第70話 由良戒斗
平和にはすっかり忘れられた由良であるが、彼の夢はパビリオンたちとは独立していた。記憶に接点と呼べるものがないからだ。
(これはクラフトの感応か――だがクロンダイクは失われた。
プロトタイプのナンバープレイスや正規のクラフトとは異なる、選ばれた我々《アーミー》だけの力!
パビリオンなどと売名ばかりすぐるアイドルもどき、無責任でいい加減な子どもらではなく、我々こそが碑郷を正しく護る本当の力だ!
もう一度私は、あの光を手に――)
「なんだ、これは――やめろ、俺はッまだ!!?」
マテリアール獣が現れたことで五百年近く保たれた、碑郷の平穏は破られた。
曾祖父の代からアーミーとして碑郷を防衛する任を負っていたが、組織の規模と予算は縮小され続け、マテリアール獣が現れた頃には、碑郷を護るべき牙は喪われてしまった。

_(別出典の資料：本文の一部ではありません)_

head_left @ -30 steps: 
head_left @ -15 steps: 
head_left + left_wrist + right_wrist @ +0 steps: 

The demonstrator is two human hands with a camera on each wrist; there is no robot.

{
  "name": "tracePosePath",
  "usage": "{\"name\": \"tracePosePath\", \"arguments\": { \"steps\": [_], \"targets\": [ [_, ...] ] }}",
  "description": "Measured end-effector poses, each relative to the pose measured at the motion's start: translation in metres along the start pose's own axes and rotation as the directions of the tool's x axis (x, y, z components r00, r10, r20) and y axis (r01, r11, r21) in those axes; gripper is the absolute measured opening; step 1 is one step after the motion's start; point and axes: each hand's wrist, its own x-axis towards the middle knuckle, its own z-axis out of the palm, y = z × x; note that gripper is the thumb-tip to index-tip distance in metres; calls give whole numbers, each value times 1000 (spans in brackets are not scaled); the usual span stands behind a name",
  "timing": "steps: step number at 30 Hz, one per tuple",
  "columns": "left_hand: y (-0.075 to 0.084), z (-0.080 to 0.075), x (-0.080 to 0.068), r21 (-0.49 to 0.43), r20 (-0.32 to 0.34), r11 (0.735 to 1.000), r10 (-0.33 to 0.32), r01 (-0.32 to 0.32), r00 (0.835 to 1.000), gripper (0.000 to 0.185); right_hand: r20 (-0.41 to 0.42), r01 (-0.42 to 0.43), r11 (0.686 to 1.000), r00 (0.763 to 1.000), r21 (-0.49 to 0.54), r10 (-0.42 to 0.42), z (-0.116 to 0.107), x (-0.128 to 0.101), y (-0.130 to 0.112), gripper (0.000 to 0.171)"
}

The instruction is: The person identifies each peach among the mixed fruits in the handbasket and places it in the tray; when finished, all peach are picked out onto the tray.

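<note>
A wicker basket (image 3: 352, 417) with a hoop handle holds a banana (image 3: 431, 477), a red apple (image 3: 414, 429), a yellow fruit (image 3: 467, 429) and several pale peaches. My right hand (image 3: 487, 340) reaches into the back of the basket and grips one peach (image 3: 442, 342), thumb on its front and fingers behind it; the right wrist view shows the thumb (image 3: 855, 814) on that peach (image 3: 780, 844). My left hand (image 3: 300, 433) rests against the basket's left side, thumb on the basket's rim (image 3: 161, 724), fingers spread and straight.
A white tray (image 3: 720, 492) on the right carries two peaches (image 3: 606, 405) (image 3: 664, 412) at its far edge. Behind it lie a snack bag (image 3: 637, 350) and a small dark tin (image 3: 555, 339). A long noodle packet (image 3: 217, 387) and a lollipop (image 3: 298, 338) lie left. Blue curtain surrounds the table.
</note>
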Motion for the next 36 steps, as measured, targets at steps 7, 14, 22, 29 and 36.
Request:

再編された組織、ここで役割を勝ち取った私は、それを天啓だと想う。
必要とされるべきとき、家門から私が選ばれた。
ならば死力を尽くして然るのだ。たとえクラフトが幾多の犠牲を払って作られようが、
(代償のない力など、ありえないだろう。本当にそんなに全能が許されるなら――)
マテリアール獣に踏み荒らされた街、モノリスに吸われた人々……それは私たちアーミーを、人々が真に必要とするべきときが来たのにほかならない。

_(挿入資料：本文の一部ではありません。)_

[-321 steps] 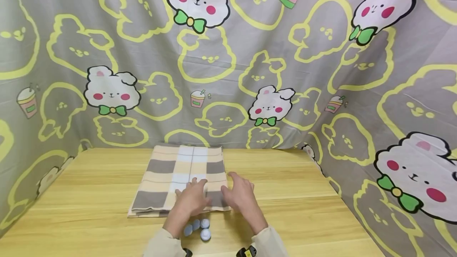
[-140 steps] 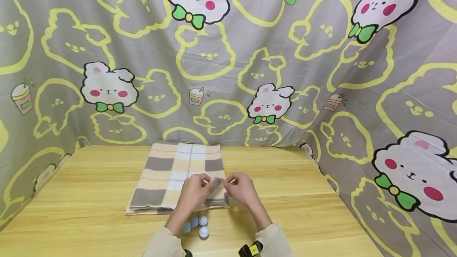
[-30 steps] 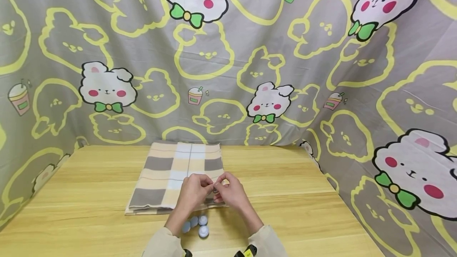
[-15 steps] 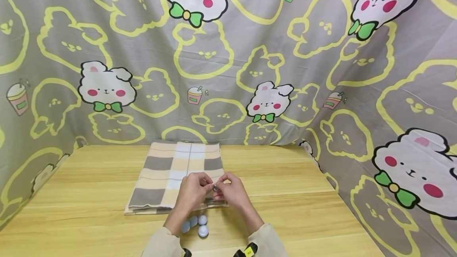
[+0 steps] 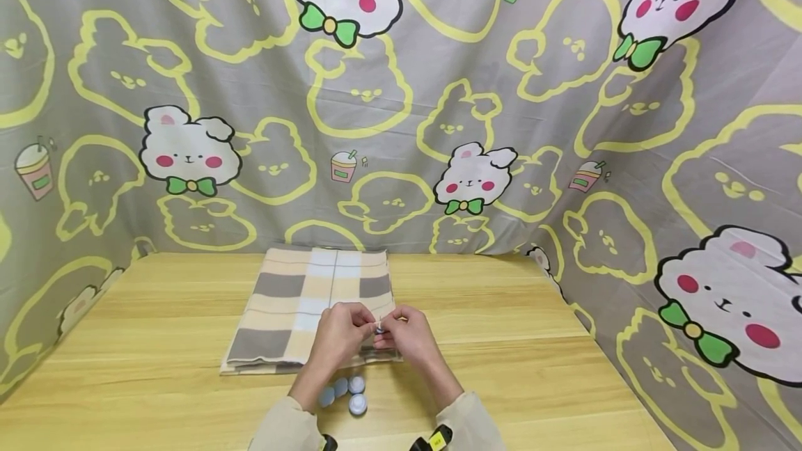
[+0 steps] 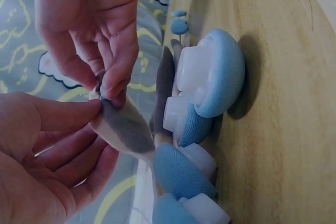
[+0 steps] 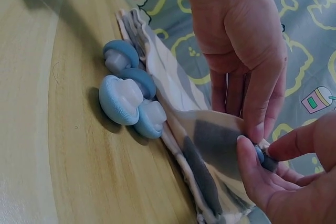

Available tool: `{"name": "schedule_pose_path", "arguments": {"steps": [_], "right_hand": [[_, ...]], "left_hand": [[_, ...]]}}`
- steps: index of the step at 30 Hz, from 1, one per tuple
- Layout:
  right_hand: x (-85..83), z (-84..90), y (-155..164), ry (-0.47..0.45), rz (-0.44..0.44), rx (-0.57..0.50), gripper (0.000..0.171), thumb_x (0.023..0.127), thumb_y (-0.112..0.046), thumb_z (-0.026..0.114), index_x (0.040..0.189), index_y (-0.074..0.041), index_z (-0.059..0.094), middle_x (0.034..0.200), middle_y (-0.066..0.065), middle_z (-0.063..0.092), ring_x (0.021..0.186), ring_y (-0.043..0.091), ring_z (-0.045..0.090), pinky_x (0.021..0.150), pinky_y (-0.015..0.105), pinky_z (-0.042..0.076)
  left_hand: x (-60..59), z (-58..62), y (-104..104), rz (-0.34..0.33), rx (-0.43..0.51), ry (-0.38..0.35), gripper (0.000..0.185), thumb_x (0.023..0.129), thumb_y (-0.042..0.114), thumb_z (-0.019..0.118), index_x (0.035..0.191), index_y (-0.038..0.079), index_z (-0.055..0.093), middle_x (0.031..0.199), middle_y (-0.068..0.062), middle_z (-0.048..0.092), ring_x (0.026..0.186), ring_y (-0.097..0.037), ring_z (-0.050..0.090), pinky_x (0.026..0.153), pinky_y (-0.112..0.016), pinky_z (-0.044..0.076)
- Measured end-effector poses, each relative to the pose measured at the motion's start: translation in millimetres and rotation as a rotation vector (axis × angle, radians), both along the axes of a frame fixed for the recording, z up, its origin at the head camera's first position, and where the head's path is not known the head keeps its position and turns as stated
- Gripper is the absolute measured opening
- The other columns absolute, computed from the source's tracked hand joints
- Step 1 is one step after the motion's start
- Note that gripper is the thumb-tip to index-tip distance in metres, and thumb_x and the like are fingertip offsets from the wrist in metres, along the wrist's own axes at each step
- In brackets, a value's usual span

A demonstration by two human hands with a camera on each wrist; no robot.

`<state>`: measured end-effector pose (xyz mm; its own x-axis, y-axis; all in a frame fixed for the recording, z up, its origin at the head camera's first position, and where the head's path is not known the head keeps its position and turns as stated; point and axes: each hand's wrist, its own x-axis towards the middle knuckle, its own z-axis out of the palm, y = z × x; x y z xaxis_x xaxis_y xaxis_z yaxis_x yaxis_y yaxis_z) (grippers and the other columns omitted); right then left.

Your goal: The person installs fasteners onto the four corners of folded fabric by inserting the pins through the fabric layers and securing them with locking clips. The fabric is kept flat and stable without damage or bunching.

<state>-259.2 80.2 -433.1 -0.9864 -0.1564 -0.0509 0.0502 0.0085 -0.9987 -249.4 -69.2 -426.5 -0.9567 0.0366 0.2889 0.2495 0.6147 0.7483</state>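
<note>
A folded plaid fleece blanket [image 5: 276,319] lies on the table, its near right corner lifted. My left hand [image 5: 338,333] pinches that corner between thumb and fingertips. My right hand [image 5: 410,339] meets it there, thumb and finger pinching a small blue button-like piece [image 7: 260,154] against the cloth. The fingertips partly cover this piece. In the left wrist view, my left hand [image 6: 31,156] is below and my right hand [image 6: 89,19] above, with the grey corner between them. Several mushroom-shaped clips [image 5: 357,404], with blue ribbed caps and white plastic bases, lie before the blanket.
Two small blue pieces [image 6: 179,26] lie farther off in the left wrist view, beyond the clips. A patterned grey curtain [image 5: 363,103] stands behind and beside the wooden table [image 5: 501,367].
Both hands first hovered over the blanket. Then the left lifted its corner, and the right came leftward to meet it. Over the last second, only the fingertips shift slightly.
</note>
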Motion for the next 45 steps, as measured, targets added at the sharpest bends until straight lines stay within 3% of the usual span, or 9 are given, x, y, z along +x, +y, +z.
{"name": "schedule_pose_path", "arguments": {"steps": [17,25,32,39,45], "right_hand": [[-1.7,-1.8,4.2,-0.032,-0.012,-0.029,0.012,0.086,0.003,0.054,0.093,0.01,0.06,0.076,0.013,0.07,0.065,0.017,0.074,0.068,0.032,0.061],[-2.0,-1.3,4.8,-0.04,0.007,-0.026,0.015,0.089,0.004,0.056,0.1,0.013,0.059,0.078,0.012,0.068,0.064,0.014,0.071,0.069,0.031,0.061],[-2.1,-1.7,5.9,-0.012,0.015,0.042,0.016,0.095,-0.003,0.055,0.101,0.011,0.06,0.083,0.007,0.063,0.065,0.009,0.067,0.069,0.027,0.06],[-2.7,-1.1,8.0,-0.005,0.015,0.028,0.015,0.092,0.0,0.056,0.1,0.013,0.059,0.092,0.01,0.066,0.066,0.008,0.065,0.068,0.022,0.058],[-3.8,-3.3,8.4,-0.017,0.011,-0.015,0.016,0.089,0.003,0.057,0.103,0.012,0.058,0.09,0.009,0.066,0.066,0.009,0.065,0.068,0.023,0.058]], "left_hand": [[3.6,4.7,-1.3,-0.055,-0.013,-0.043,0.015,0.08,0.001,0.08,0.072,0.011,0.073,0.064,0.0,0.067,0.059,-0.009,0.054,0.057,-0.026,0.043],[3.0,4.6,-1.7,-0.075,-0.017,-0.06,0.011,0.078,0.002,0.083,0.078,0.009,0.074,0.069,-0.001,0.071,0.063,-0.009,0.063,0.061,-0.03,0.05],[2.5,3.0,-1.4,-0.078,-0.025,-0.037,0.012,0.077,-0.002,0.082,0.081,0.008,0.077,0.068,-0.001,0.072,0.064,-0.009,0.064,0.059,-0.029,0.051],[4.8,5.5,-1.1,-0.092,-0.036,-0.014,0.01,0.078,-0.001,0.082,0.083,0.007,0.079,0.069,0.0,0.073,0.063,-0.008,0.064,0.057,-0.027,0.05],[7.1,9.2,-1.5,-0.105,-0.051,0.0,0.009,0.078,0.0,0.083,0.083,0.007,0.08,0.069,-0.001,0.074,0.064,-0.01,0.066,0.058,-0.028,0.051]]}}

パビリオンなどという、中途半端な戦士たちは要らない。
本物は俺たち、アーミーなのだ。
*
目覚めると酷い動悸に見舞われ、だがそれはすぐ引いて、視界が開けた。
「ナンバーっ……気絶しているのか?」
壁を破って、セィルロイドが暗がりの屋内へと侵入する。
パラソリテールの姿で吹き飛ばされた彼は、私の身体にぶつかった。
(さっきの睡眠は、あきらかに普通のものではなかった。
パビリオンたちは何処へ行った、帝国の幹部クラス、追いつかれたか!)
「はん、こんなところに隠れていたとはな!
ナンバーにとどめを刺す前に、お仲間の雑魚から潰してやろうか」
「これだからもやしっ子は、舐められるんだ!
――私とて、クラフトさえあれば……、ぁ」
気絶してうつ伏せる、パラソリテールの懐から、ナンバープレイスクラフトが転がっている。

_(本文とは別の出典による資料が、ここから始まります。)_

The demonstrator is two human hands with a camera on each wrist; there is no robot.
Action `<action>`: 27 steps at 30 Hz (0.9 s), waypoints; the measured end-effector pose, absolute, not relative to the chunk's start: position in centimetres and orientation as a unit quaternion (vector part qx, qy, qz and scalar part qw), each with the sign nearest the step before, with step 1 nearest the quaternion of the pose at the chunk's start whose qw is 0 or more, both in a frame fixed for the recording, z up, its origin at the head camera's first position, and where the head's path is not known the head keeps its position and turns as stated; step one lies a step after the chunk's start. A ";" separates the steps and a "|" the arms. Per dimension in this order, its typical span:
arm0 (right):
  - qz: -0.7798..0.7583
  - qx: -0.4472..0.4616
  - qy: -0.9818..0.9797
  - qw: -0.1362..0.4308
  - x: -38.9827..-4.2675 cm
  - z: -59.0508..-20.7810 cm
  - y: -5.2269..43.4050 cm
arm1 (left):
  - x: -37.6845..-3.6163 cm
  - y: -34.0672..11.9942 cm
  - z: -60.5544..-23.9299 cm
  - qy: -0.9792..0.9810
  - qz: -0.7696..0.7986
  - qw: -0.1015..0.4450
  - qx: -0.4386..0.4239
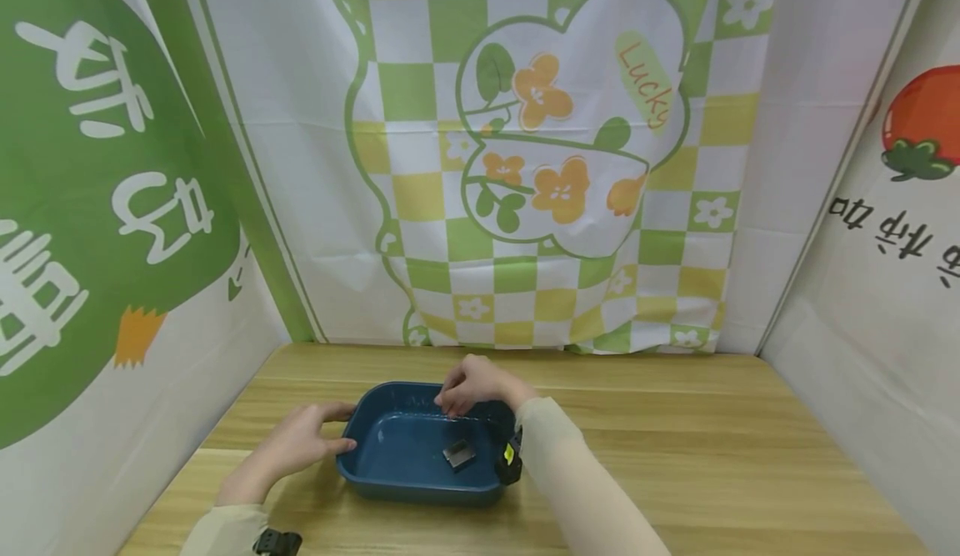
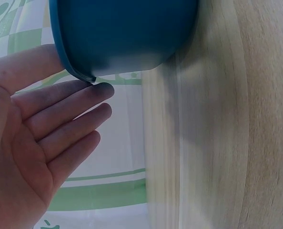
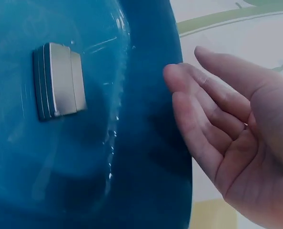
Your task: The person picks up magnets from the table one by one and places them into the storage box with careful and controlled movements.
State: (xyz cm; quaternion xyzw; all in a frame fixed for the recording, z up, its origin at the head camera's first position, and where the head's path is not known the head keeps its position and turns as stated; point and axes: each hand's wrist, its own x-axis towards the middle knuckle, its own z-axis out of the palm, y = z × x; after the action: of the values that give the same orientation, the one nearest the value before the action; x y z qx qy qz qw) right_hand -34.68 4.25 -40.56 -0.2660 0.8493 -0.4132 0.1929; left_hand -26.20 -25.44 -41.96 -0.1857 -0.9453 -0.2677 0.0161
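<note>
A dark blue rectangular basin (image 1: 405,448) stands on the table, with bright glints and drop-like spots along its inner wall. Inside it lies a small silvery-grey block (image 3: 63,81) with layered lines along one side. My left hand (image 1: 300,441) is at the basin's left end, its thumb at the rim. In the left wrist view its fingers (image 2: 77,102) stretch out straight, the index fingertip right by the rim's corner. Over the basin's far right part is my right hand (image 1: 472,385). Its fingers are loosely bent, the thumb stands apart, and nothing shows between them.
The wood-grain table (image 1: 675,439) extends to both sides of the basin. Behind it hangs a green and yellow checked cloth (image 1: 420,197), with printed cloth walls left and right. A black wrist device (image 1: 510,458) on the right arm overlaps the basin's right edge.
</note>
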 end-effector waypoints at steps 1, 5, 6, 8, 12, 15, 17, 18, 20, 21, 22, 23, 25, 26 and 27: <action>-0.414 -0.267 0.848 0.194 -34.7 -40.5 4.4 | -26.2 -25.4 -42.0 -0.945 -0.268 0.017 -0.186; -0.411 -0.268 0.851 0.187 -34.8 -40.1 4.9 | -26.2 -25.4 -42.0 -0.946 -0.265 0.020 -0.188; -0.409 -0.270 0.853 0.181 -34.8 -40.1 5.0 | -26.2 -25.4 -42.0 -0.946 -0.264 0.021 -0.188; -0.405 -0.271 0.855 0.174 -34.8 -40.0 5.3 | -26.2 -25.4 -41.9 -0.946 -0.265 0.021 -0.188; -0.392 -0.280 0.862 0.159 -34.8 -39.7 5.9 | -26.1 -25.4 -41.8 -0.945 -0.268 0.017 -0.186; -0.377 -0.293 0.866 0.149 -34.7 -39.4 6.4 | -26.1 -25.4 -41.8 -0.944 -0.270 0.015 -0.186; -0.368 -0.305 0.867 0.141 -34.7 -39.3 6.6 | -26.1 -25.4 -41.8 -0.944 -0.270 0.017 -0.187; -0.365 -0.309 0.867 0.138 -34.6 -39.3 6.7 | -26.1 -25.5 -41.9 -0.944 -0.270 0.018 -0.188; -0.363 -0.314 0.867 0.134 -34.6 -39.3 6.9 | -26.1 -25.5 -41.9 -0.945 -0.268 0.020 -0.189; -0.361 -0.316 0.868 0.132 -34.5 -39.3 7.0 | -26.1 -25.5 -41.9 -0.945 -0.267 0.021 -0.189; -0.359 -0.317 0.868 0.128 -34.5 -39.3 7.1 | -26.1 -25.4 -41.9 -0.945 -0.266 0.022 -0.189; -0.361 -0.315 0.869 0.128 -34.4 -39.3 7.2 | -26.0 -25.4 -41.9 -0.946 -0.265 0.022 -0.188; -0.359 -0.315 0.870 0.122 -34.4 -39.3 7.5 | -26.0 -25.4 -41.9 -0.946 -0.265 0.021 -0.187; -0.356 -0.316 0.871 0.118 -34.3 -39.3 7.6 | -26.0 -25.4 -41.9 -0.946 -0.264 0.021 -0.187; -0.352 -0.317 0.874 0.113 -34.3 -39.3 7.8 | -26.0 -25.4 -41.9 -0.946 -0.264 0.022 -0.187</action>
State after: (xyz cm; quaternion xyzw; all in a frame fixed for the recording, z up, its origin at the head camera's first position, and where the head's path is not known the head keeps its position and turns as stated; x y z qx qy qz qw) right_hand -34.30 7.79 -39.31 -0.3167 0.8736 -0.3517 0.1131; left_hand -26.00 -25.43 -41.90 -0.1867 -0.9461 -0.2639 0.0224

(ナンバープレイス……人間を素材にしながら、依然として神秘力を宿すクラフト。
生命力を代償とする他のクラフトとは異なる。なぜだ)
「なぜ」「?」
彼は苦い顔で、ナンバークラフトを拾い上げる。
「神秘力だかなんだか知らないが、俺は勝つために存在の総てをかけている!
碑郷を護る、いい加減な子どもたちよりよほど確たる力を!
ナンバープレイス、お前の主人は倒れたぞ、ならば俺に応えろッ!
俺が貴様を使ってやる――」
だがクラフトの出した答えは残酷だった。
由良がクラフトを持つ腕は、直後黒炎に包まれる。
「なぜだ、なぜ俺を選ばない、ナンバープレイスっ!!?
う、うぁぁぁぁぁぁあああああああああ!!!!!」
叫び声を聞きつけたパラソリテールが目を覚ますも、とき既に遅く、由良の身体は跡形もなく塵と化し、消滅した。